La création du modèle du centre des opérations d’urgence – qui sert de centre de commandement central pour une prise de décisions rapide – a inspiré les stratégies de préparation aux épidémies et de riposte pour d’autres maladies sur le continent. Lancé pour la première fois en 2012 au Nigéria dans le cadre de la lutte contre la poliomyélite, le modèle du centre des opérations d’urgence a été reproduit dans le pays deux ans plus tard et a permis à contenir une flambée de maladie à virus Ébola. 


Plus récemment, le programme a appuyé la réponse à la COVID-19. avec plus de 2000 spécialistes de la réponse à la poliomyélite de l’OMS, de l’UNICEF, du Rotary, et du programme STOP des Centers for Disease Control and Prevention des États-Unis qui travaillent sur la COVID-19 dans la Région africaine. Le quart du personnel impliqué dans la lutte contre la poliomyélite dédie plus de 80 % de leur temps aux initiatives de lutte contre la COVID-19.

Une mission de réponse rapide de l’UNICEF livrant des fournitures, notamment des vaccins et des gouttes de vaccin antipoliomyélitique, des suppléments alimentaires, du matériel de protection des enfants, des trousses pédagogiques et des moyens d’assainissement et d’hygiène à New Fangkak (Soudan du Sud). ©️ UNICEF

Kabir Rabiu, Responsable de l’UNICEF en charge du Centre des opérations d’urgence à Kano (Nigéria) répondant aux questions des médias sur le programme de lutte contre la poliomyélite en 2019.  ©️ Andrew Esiebo/Rotary International

7.

Mettre en œuvre des cadres de responsabilisation

Les efforts soutenus visant à améliorer les résultats du programme ont été axés sur les activités de responsabilisation et de surveillance afin d’optimiser l’utilisation des ressources.

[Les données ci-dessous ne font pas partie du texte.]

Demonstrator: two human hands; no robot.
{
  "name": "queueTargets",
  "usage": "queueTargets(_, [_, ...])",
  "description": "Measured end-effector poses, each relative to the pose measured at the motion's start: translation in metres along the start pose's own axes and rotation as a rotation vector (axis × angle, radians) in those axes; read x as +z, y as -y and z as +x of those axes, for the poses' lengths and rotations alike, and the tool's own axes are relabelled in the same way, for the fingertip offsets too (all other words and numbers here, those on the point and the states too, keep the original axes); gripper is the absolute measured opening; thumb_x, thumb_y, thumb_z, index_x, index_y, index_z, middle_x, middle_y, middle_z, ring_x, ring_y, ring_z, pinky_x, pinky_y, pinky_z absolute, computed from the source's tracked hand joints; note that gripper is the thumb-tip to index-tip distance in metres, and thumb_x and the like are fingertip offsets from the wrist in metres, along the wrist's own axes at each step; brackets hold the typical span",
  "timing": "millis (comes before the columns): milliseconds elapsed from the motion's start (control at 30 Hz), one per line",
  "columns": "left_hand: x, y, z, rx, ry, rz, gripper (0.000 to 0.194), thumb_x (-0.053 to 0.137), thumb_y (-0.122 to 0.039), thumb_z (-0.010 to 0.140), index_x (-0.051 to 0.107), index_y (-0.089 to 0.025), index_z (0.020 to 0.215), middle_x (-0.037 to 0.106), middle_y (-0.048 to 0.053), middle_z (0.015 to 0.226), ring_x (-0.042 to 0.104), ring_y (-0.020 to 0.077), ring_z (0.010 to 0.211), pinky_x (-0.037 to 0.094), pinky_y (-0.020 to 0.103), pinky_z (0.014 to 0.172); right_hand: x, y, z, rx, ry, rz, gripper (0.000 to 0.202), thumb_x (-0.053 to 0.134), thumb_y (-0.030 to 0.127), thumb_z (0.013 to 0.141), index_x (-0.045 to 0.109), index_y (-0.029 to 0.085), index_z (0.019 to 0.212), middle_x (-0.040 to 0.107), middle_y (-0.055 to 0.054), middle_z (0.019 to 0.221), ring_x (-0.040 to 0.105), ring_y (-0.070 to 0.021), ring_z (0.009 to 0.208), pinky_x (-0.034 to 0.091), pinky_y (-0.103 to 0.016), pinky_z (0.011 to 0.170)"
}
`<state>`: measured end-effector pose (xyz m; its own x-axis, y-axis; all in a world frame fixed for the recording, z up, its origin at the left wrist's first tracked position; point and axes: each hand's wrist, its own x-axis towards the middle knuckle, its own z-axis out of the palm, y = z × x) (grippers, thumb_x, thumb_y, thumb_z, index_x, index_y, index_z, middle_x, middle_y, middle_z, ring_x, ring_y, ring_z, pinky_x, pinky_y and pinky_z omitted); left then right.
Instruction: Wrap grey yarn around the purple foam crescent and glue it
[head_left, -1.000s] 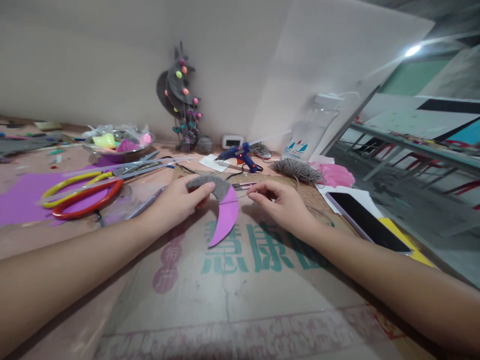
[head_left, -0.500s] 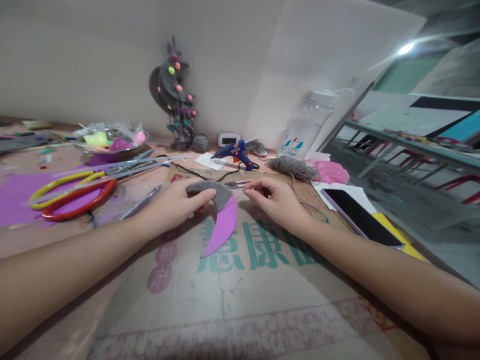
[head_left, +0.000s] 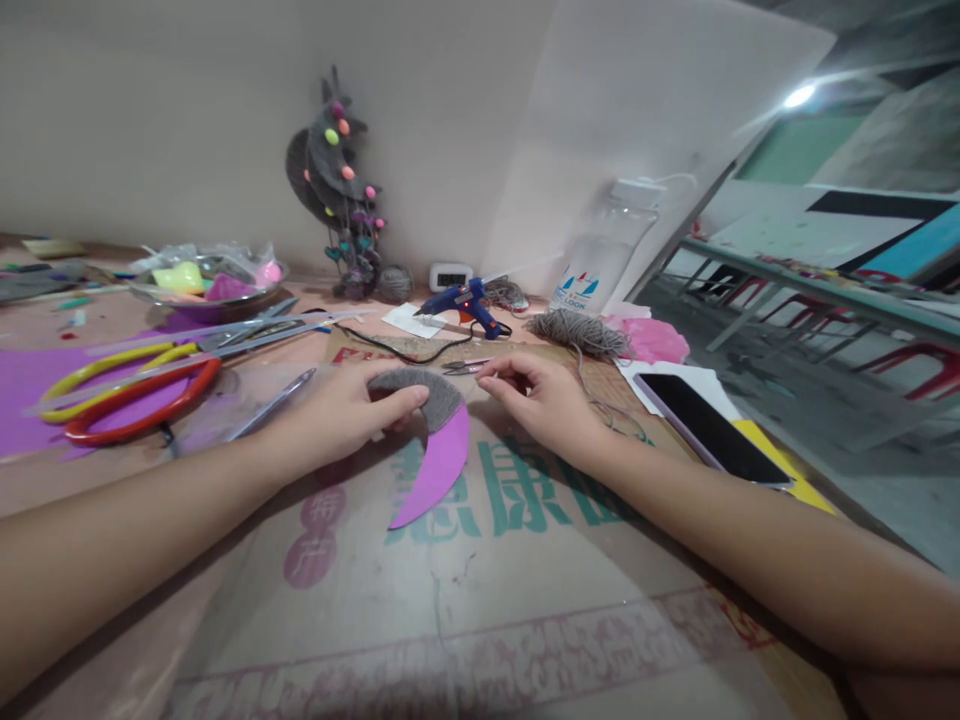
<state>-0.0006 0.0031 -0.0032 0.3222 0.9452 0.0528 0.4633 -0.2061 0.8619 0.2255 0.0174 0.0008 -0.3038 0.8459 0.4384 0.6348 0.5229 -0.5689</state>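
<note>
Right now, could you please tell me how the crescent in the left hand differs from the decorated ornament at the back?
The crescent shows bare purple below its grey wrapping; the ornament is mostly grey, dotted with coloured balls. The left hand holds the crescent; the ornament stands unheld. Both have curved grey parts.

The crescent point(head_left: 435, 460) is flat and purple, its upper part wrapped in grey yarn point(head_left: 444, 402). Pinched at the wrapped end by the left hand point(head_left: 346, 408), it bows rightward from that grip, bare tip below. A faint strand point(head_left: 472, 391) meets the right hand's point(head_left: 551, 408) pinch.
</note>
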Motion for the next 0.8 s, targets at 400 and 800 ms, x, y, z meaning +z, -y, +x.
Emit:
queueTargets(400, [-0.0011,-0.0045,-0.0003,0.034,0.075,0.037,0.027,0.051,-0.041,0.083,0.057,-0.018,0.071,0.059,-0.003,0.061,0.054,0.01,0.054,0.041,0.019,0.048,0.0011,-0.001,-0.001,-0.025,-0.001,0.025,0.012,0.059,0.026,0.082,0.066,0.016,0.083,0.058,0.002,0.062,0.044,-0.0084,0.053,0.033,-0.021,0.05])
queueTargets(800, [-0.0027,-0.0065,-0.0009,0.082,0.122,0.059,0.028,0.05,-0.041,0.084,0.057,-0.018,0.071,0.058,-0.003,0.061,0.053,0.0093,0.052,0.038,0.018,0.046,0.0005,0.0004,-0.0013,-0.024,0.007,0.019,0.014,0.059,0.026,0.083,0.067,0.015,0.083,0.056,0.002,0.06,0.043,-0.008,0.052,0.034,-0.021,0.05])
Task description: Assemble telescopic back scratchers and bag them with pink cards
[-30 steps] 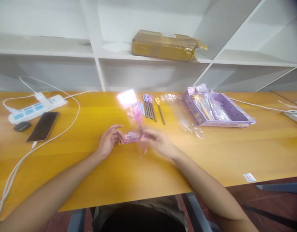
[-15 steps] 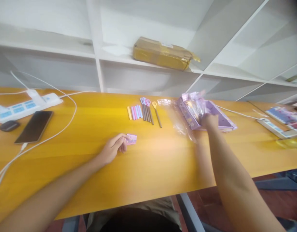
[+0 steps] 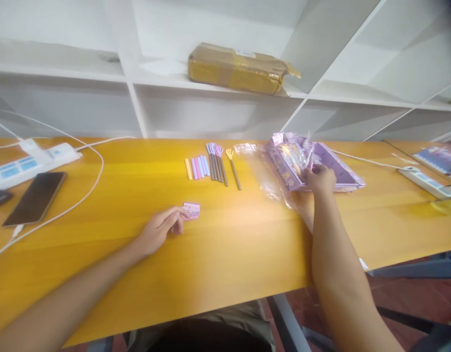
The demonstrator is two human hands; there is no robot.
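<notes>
My left hand [image 3: 166,225] rests on the table, its index finger over a small pink printed card [image 3: 192,210] and the other fingers curled. To the right, my right hand [image 3: 320,177] reaches into a purple patterned box tray [image 3: 342,168], fingers closed on a clear plastic packet [image 3: 293,156]; what lies inside the packet is hard to make out. Between the hands, farther back, lie several back scratchers with metal rods and blue or pink claw heads [image 3: 217,164]. A yellow-headed back scratcher [image 3: 234,171] lies apart. Beside them is a row of yellow, pink and blue sticks [image 3: 198,167].
Crumpled clear plastic wrap [image 3: 271,183] lies left of the tray. At the left are a phone [image 3: 36,198], a power strip [image 3: 34,161] and white cables. Another power strip [image 3: 426,182] is at the right. A taped cardboard box [image 3: 236,68] sits on the shelf behind.
My right hand is still at the tray, now seen gripping near the packet's lower end. My left hand remains on the card. The whole view has shifted slightly.
</notes>
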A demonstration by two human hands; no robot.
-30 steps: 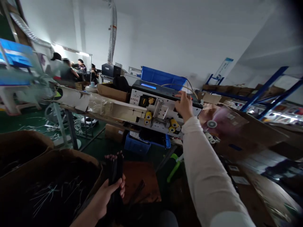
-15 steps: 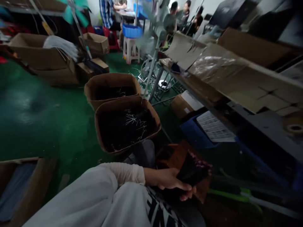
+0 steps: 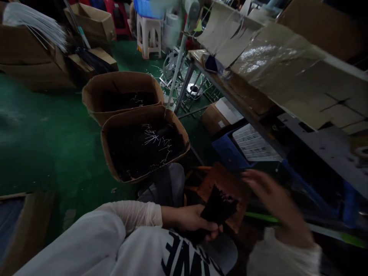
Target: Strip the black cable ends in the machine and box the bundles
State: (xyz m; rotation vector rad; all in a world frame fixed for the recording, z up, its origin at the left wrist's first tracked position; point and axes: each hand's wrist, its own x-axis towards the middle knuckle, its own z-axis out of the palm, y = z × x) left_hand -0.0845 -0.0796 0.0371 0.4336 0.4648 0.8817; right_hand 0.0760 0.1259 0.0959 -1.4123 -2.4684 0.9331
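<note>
My left hand is wrapped round a bundle of dark pieces with pinkish ends, above my lap. The bundle's ends point up and to the right, over an orange-brown stool. My right hand is raised to the right of the bundle, apart from it; it is blurred and its fingers look stretched out, with nothing visible in them.
Two cardboard boxes holding dark material with white threads stand ahead on the green floor. A worktable with cardboard and plastic film runs along the right, a blue crate beneath it. Another box is at lower left.
My right hand has come into view from the right. My left hand still holds the dark bundle, a little further left in the picture. The view has tilted down.
</note>
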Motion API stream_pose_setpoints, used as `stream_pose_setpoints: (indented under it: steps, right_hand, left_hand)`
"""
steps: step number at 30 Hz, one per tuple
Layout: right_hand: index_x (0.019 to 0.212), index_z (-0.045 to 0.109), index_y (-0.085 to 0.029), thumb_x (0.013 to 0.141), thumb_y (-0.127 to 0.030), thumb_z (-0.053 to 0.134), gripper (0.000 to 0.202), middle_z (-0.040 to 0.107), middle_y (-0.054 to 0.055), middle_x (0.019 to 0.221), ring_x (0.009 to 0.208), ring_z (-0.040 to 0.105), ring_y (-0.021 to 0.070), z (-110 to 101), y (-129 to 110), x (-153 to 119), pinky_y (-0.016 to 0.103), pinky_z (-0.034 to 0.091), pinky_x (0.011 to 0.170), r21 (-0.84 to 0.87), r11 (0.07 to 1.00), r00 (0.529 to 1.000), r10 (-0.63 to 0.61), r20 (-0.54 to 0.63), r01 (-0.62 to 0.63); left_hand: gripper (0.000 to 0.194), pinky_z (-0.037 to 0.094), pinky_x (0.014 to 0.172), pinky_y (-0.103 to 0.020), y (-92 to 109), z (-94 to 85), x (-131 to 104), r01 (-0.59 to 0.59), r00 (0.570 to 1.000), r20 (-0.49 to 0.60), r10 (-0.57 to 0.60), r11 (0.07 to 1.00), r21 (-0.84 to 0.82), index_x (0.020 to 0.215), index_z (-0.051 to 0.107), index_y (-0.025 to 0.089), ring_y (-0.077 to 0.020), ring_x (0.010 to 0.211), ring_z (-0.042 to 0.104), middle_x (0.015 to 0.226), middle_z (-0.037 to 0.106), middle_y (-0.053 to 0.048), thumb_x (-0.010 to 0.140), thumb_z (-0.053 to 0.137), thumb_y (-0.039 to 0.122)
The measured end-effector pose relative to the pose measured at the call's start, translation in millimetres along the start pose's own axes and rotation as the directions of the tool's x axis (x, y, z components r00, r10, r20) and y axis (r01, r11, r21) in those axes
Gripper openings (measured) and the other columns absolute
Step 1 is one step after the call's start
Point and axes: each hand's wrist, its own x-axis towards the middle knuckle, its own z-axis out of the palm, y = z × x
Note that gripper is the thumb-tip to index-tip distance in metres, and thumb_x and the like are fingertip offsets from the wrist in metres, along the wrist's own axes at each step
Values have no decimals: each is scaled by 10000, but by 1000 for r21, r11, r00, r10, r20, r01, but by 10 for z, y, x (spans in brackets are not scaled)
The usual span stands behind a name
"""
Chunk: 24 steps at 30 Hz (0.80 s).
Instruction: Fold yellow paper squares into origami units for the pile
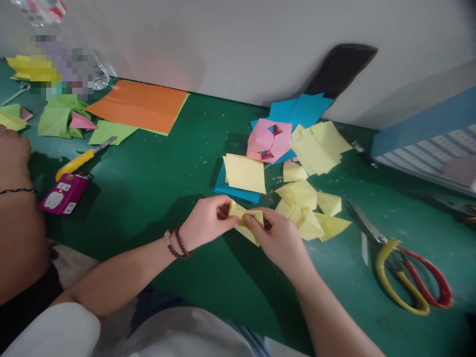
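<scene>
Between my two hands is a small yellow paper, partly folded, with creased corners standing up. My left hand pinches its left side, a beaded bracelet round the wrist. On the other side my right hand grips the paper, thumb pressed on its middle fold. Just beyond lies a stack of yellow square sheets on blue paper. Folded yellow paper pieces lie right of my right hand. Farther back sit a pink folded paper shape, more yellow sheets and blue sheets.
Scissors with red and yellow handles lie at right. A dark phone-like slab leans on the wall. At left are a yellow cutter, a purple box, orange paper, green paper and another person's arm.
</scene>
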Motion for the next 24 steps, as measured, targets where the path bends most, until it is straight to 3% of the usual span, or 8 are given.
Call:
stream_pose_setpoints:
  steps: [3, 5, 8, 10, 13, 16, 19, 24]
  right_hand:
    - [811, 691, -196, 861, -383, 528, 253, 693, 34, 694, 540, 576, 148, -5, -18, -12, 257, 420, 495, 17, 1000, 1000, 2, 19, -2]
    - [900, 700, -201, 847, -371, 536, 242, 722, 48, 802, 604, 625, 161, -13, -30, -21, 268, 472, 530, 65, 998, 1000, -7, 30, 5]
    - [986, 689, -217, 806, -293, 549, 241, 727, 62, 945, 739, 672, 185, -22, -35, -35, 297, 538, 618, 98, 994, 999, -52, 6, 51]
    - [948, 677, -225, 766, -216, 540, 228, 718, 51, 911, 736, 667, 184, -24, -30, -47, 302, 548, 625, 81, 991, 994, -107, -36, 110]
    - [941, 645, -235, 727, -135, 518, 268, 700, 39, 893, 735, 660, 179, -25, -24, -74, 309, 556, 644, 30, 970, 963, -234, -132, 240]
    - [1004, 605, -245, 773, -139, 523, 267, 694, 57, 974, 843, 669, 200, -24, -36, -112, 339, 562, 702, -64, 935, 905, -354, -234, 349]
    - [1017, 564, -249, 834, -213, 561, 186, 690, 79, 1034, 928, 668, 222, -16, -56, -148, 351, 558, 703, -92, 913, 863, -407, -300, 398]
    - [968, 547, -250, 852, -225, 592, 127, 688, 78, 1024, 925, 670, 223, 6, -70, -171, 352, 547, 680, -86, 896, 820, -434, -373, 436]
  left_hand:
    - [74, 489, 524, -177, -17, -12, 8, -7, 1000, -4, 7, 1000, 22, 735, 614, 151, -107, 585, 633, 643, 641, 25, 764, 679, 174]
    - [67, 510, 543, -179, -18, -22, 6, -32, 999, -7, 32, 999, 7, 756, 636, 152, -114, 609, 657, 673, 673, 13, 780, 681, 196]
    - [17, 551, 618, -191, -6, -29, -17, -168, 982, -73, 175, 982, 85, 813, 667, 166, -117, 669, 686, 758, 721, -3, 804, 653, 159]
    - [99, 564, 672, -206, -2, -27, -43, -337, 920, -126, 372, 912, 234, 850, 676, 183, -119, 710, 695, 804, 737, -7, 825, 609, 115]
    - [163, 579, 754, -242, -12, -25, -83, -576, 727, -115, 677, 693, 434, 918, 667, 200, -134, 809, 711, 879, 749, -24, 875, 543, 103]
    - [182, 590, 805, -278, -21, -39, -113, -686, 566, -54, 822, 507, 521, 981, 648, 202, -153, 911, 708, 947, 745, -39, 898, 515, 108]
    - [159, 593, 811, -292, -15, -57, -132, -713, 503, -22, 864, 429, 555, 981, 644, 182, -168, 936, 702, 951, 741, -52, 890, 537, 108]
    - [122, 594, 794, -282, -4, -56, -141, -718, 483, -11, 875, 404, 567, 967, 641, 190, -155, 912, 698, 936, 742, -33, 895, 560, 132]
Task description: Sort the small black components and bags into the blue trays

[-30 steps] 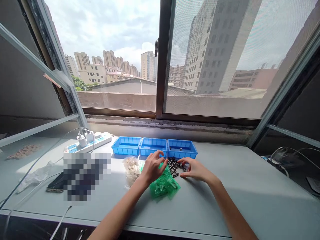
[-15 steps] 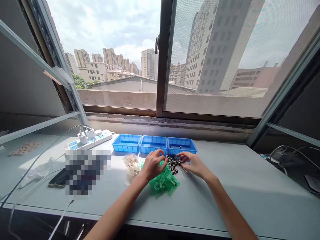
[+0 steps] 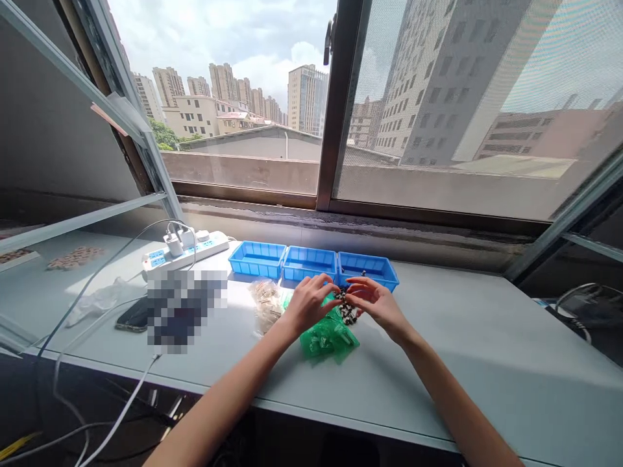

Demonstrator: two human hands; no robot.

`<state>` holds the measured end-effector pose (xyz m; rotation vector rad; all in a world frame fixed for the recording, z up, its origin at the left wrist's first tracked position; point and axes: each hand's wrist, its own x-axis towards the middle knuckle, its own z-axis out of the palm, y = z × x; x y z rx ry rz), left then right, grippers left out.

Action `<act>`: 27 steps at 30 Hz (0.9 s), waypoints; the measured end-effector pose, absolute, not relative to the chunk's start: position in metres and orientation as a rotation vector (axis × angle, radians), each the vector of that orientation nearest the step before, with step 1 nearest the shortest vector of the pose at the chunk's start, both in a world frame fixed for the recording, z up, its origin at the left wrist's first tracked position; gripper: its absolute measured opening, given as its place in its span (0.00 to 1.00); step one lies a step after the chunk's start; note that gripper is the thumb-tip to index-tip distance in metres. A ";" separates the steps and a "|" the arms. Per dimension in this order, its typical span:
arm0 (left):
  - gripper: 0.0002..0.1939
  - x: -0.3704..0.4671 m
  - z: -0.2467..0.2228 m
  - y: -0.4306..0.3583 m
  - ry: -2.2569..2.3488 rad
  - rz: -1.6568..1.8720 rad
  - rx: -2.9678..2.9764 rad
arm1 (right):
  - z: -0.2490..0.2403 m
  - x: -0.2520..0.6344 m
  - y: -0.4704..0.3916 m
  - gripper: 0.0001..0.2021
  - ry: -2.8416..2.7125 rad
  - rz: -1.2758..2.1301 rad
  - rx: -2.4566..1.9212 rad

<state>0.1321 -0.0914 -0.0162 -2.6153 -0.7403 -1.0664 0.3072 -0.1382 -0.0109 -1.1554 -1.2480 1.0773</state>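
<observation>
My left hand [image 3: 313, 303] is above a green plastic bag [image 3: 328, 337], its thumb and fingers drawn together in a pinch. Facing it, my right hand [image 3: 379, 308] has its fingertips closed in a pinch, almost meeting those of the left. Whatever sits between the fingertips is too small to make out. Under and between the hands lies a heap of small black and silver parts [image 3: 348, 314], partly covered by the fingers. A clear bag of pale pieces [image 3: 267, 305] lies left of my left hand.
Behind the hands stand three blue trays in a row: left [image 3: 257, 261], middle [image 3: 310, 264] and right [image 3: 370, 272], the right one with a few dark parts. Further left are a white power strip [image 3: 187, 253] with cables and a dark phone [image 3: 132, 316]. A window frame rises behind the table.
My right hand has come in toward my left, so their fingertips are now close together over the heap. The whole view has shifted and tilted slightly.
</observation>
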 end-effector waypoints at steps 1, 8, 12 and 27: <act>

En 2013, un rapport de l’Initiative mondiale pour l’éradication de la poliomyélite (IMEP) estimait qu’il faudrait US $250 millions chaque année entre 2013 et 2018 pour réussir à éradiquer le poliovirus sauvage au Nigéria. Les énormes investissements inédits consentis dans le programme par les donateurs comme la Fondation Bill & Melinda Gates avaient comme conditionnalité la fourniture de preuves irréfutables de l’efficacité des résultats, de la responsabilité et de la transparence des programmes au moyen du recours à l’évaluation systématique.


Depuis lors, des cadres de responsabilisation fondés sur ce modèle ont permis de garantir l’allocation en temps voulu des ressources et d’améliorer les performances. Ces cadres ont non seulement transformé les programmes de lutte contre la poliomyélite, mais ils ont été aussi institutionnalisés dans les systèmes de santé partout en Afrique.

Le legs de l’éradication

Les retombées du programme de lutte contre la poliomyélite sur la santé publique en Afrique sont inégalées ; elles vont au-delà de la poliomyélite et englobent tous les domaines de la santé, touchent toute la population, y compris les nouveau-nés dans les villages reculés et les responsables politiques. C’est ainsi que le programme a transformé la perception de ce que l’avenir nous réserve dans le domaine de la santé en Afrique.


Pour le Dr Francis Kasolo, Directeur du Cabinet de la Directrice régionale de l’OMS pour l’Afrique « le programme de lutte contre la poliomyélite a ravivé la conviction que l’éradication des maladies est possible ». Le Dr Kasolo poursuit en ajoutant qu’« il est à présent question d’identifier les maladies prioritaires dont les communautés pensent qu’on devrait éradiquer – de chercher à savoir sur quoi nous devrions axer nos investissements ».